Assignment
Go through the records below from the first line and print each one exactly, stopping after the line that contains "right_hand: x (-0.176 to". Do not print pictures or anything past that line.

======== Dataset excerpts

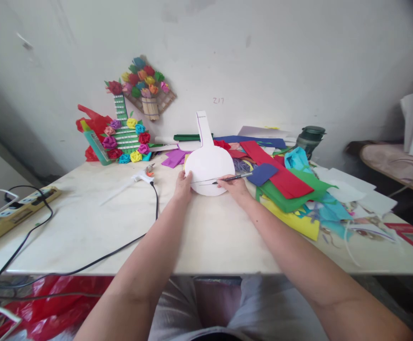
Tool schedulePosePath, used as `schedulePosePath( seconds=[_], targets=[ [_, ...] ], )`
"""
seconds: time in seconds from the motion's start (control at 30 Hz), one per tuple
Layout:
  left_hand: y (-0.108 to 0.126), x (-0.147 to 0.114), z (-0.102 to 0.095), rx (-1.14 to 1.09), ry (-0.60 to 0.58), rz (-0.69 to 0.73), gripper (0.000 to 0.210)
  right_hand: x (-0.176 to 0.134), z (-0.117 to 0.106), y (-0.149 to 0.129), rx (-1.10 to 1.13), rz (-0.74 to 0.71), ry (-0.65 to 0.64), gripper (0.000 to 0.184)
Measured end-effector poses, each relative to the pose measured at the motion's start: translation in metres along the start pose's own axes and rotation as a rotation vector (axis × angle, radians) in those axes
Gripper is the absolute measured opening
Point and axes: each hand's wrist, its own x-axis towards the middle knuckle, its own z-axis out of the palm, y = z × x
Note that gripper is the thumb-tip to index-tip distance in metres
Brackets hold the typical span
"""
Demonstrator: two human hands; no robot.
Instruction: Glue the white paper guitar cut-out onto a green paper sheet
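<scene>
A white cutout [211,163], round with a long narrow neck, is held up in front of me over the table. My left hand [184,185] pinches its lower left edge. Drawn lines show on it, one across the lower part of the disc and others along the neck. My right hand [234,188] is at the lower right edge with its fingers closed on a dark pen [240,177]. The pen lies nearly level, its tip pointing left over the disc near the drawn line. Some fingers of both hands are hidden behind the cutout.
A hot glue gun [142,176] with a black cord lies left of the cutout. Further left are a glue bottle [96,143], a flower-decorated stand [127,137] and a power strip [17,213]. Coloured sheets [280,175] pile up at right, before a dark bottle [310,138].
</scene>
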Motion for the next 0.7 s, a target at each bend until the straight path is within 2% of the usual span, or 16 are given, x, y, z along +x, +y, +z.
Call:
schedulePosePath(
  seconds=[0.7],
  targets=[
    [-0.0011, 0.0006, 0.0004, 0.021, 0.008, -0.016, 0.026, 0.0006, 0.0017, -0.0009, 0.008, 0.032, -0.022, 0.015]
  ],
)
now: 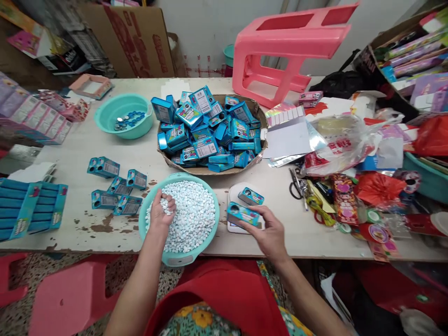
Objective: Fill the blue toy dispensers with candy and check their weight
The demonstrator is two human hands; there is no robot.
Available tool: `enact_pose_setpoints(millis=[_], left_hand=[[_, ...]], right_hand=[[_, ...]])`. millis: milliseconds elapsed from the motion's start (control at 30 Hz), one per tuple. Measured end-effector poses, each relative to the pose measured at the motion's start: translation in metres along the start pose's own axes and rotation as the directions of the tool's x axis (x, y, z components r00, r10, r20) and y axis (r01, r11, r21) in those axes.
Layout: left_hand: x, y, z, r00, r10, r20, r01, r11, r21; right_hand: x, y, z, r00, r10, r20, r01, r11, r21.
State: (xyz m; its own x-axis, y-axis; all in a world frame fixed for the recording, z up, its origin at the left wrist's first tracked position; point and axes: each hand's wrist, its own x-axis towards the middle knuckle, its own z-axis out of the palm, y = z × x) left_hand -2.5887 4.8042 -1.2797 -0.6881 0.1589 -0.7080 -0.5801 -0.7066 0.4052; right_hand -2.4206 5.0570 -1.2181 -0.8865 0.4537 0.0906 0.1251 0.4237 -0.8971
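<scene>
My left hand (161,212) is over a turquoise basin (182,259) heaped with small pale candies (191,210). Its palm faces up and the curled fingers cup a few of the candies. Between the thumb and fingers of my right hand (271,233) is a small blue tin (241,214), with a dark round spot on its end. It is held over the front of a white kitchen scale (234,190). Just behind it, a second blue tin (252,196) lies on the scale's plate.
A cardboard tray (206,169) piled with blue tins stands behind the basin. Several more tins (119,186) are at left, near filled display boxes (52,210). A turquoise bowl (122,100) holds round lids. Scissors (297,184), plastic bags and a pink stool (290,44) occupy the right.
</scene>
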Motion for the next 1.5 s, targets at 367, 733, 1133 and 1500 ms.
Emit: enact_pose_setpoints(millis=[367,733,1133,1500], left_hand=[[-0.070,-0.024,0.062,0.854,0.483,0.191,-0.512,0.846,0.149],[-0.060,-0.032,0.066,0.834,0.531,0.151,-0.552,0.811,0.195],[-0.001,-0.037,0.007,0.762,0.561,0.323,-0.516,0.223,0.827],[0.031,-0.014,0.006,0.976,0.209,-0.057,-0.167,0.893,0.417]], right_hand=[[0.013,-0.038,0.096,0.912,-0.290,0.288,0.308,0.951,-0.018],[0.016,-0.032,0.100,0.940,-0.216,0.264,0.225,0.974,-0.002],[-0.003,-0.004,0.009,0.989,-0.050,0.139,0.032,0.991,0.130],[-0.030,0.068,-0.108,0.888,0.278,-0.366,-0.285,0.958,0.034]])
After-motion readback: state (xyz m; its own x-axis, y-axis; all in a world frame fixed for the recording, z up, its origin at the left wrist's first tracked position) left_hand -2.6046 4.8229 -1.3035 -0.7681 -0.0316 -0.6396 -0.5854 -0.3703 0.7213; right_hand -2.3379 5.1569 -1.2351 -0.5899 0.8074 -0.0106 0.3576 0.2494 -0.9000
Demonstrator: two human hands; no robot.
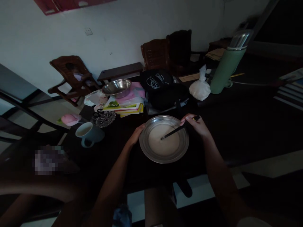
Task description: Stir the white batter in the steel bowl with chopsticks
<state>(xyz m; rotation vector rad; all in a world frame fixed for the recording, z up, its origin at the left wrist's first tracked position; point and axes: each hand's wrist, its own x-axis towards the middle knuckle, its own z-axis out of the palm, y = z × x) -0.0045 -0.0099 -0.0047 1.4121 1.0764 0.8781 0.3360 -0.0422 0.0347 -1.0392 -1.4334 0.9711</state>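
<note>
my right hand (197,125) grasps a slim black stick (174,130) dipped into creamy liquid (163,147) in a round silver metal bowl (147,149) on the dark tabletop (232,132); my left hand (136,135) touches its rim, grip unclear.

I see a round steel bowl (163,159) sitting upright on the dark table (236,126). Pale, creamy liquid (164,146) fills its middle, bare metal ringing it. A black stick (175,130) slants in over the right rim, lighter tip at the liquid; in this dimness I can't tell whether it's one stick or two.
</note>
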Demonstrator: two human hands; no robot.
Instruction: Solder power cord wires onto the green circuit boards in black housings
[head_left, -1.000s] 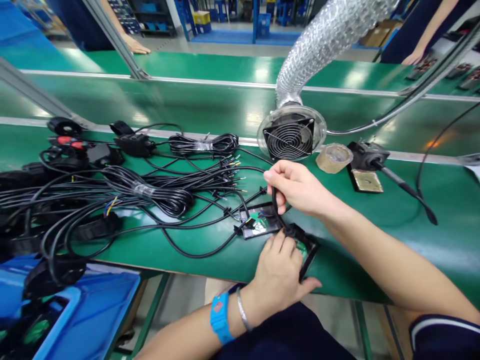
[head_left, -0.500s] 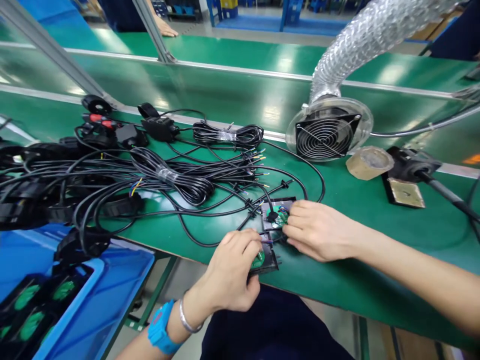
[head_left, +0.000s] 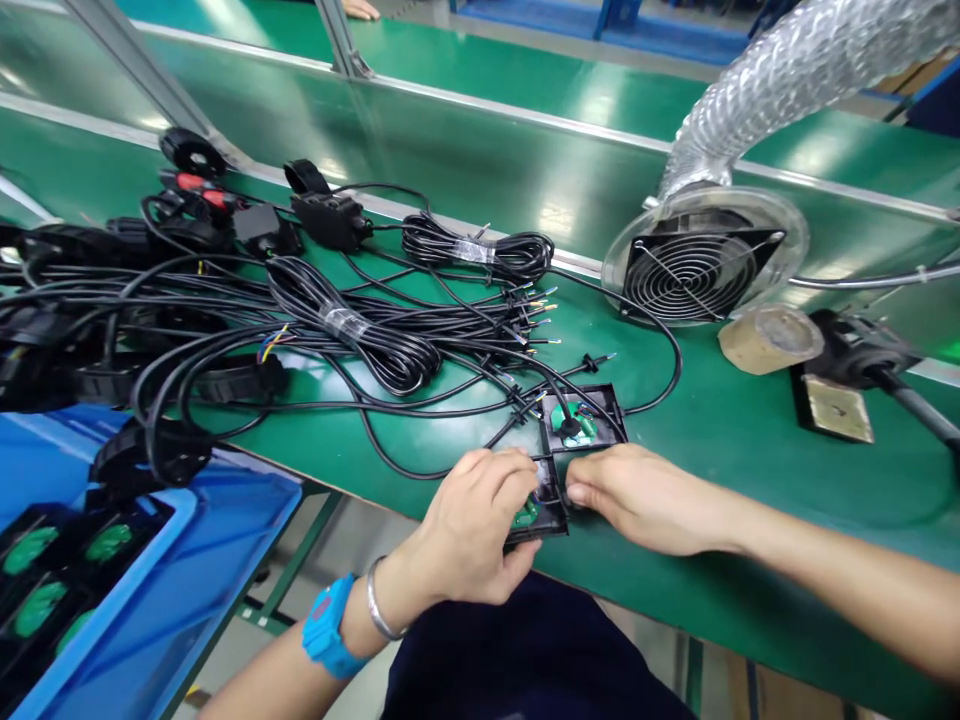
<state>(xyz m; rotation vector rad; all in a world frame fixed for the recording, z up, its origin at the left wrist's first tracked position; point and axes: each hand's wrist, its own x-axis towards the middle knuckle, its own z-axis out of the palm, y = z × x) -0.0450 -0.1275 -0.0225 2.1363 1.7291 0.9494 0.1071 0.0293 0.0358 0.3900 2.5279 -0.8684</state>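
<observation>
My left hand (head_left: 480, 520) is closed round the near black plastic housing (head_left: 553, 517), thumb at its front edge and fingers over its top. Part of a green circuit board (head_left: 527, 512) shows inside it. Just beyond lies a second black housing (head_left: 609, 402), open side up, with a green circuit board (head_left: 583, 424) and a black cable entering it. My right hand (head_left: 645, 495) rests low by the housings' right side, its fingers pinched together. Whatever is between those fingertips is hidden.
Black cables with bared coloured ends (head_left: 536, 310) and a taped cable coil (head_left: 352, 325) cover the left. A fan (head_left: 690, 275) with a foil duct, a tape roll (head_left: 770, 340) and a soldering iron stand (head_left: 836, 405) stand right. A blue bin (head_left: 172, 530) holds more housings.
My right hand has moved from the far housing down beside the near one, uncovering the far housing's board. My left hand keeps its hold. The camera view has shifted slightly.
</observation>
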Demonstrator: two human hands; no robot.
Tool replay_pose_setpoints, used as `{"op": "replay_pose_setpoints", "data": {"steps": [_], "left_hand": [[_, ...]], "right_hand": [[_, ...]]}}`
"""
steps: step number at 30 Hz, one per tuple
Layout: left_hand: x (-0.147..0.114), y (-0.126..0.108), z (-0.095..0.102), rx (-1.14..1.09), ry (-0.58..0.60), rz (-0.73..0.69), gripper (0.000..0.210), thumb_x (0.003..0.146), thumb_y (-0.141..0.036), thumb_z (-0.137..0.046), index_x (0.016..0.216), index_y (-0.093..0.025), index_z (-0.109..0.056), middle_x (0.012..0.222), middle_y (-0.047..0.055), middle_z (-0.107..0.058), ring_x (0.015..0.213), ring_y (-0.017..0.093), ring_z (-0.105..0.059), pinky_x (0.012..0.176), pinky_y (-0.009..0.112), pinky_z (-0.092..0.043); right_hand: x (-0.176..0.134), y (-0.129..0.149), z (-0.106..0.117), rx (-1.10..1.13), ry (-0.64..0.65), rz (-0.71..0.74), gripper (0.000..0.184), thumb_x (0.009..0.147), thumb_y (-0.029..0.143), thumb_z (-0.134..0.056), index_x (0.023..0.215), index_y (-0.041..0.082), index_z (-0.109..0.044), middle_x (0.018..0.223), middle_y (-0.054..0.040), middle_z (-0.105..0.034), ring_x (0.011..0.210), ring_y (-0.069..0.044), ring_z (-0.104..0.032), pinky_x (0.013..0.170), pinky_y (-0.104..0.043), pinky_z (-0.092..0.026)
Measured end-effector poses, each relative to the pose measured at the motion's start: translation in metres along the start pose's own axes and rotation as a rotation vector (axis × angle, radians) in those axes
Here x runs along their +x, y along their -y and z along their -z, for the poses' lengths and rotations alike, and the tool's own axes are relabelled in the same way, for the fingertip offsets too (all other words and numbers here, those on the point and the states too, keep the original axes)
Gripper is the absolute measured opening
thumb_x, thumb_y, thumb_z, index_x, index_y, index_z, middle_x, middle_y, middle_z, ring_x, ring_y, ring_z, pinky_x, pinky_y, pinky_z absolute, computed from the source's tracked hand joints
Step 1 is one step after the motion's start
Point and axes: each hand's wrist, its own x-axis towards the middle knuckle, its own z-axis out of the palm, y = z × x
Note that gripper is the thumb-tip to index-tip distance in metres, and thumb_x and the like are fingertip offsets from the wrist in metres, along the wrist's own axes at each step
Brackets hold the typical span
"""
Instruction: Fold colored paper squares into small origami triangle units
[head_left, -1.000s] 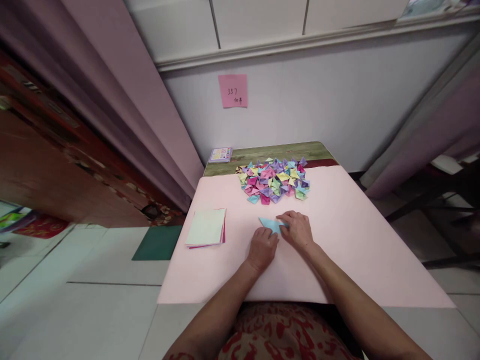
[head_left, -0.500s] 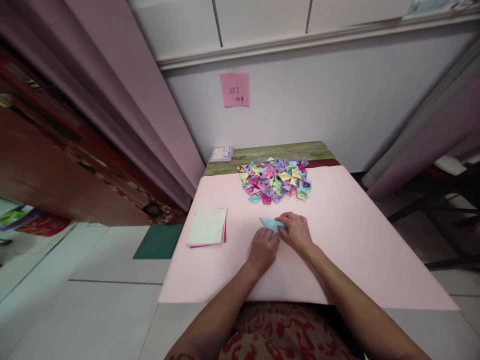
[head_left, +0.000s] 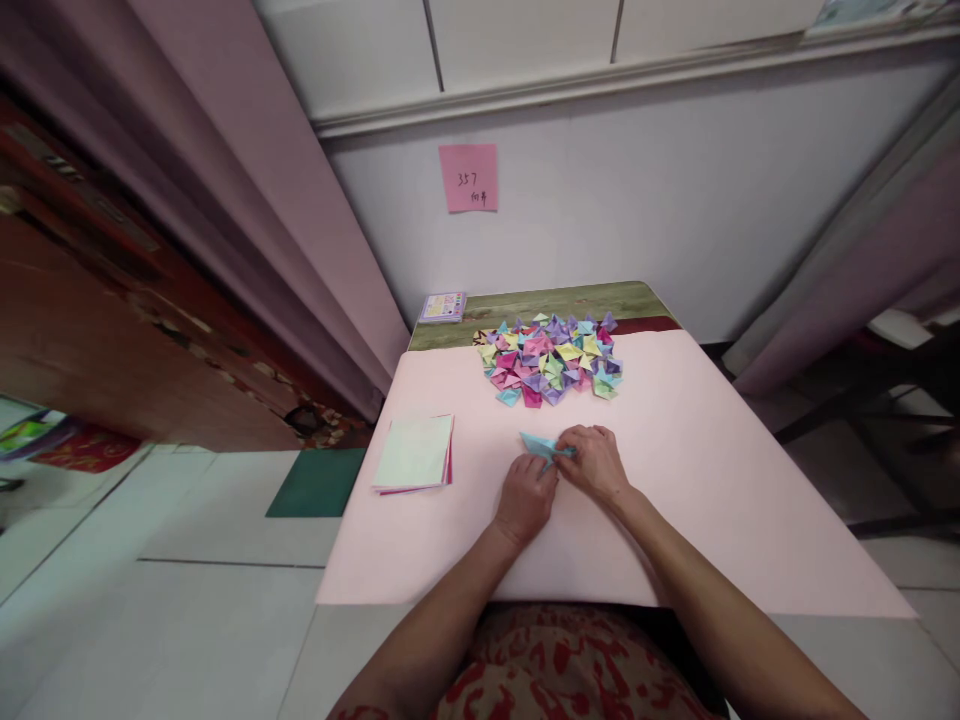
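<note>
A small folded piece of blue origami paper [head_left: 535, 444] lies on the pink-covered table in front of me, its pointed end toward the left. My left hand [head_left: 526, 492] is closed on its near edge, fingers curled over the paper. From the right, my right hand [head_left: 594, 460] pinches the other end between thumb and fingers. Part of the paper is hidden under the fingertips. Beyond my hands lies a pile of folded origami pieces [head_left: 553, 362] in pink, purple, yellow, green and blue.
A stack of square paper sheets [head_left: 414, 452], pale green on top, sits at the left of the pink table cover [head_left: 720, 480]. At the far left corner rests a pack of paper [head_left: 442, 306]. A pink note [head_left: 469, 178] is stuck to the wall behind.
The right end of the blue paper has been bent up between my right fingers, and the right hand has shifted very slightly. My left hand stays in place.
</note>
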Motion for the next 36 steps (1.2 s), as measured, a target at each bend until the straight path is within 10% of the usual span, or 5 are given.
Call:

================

Result of this exercise
Tool schedulePosePath, used as `schedulePosePath( seconds=[_], targets=[ [_, ...] ], )`
"""
seconds: time in seconds from the motion's start (control at 30 Hz), one per tuple
Layout:
  left_hand: y (-0.108 to 0.126), x (-0.147 to 0.114), z (-0.102 to 0.095), rx (-1.14 to 1.09), ry (-0.60 to 0.58), rz (-0.69 to 0.73), gripper (0.000 to 0.210)
  right_hand: x (-0.176 to 0.134), z (-0.117 to 0.106), y (-0.149 to 0.129), rx (-1.10 to 1.13), rz (-0.74 to 0.71), ry (-0.65 to 0.64), gripper (0.000 to 0.184)

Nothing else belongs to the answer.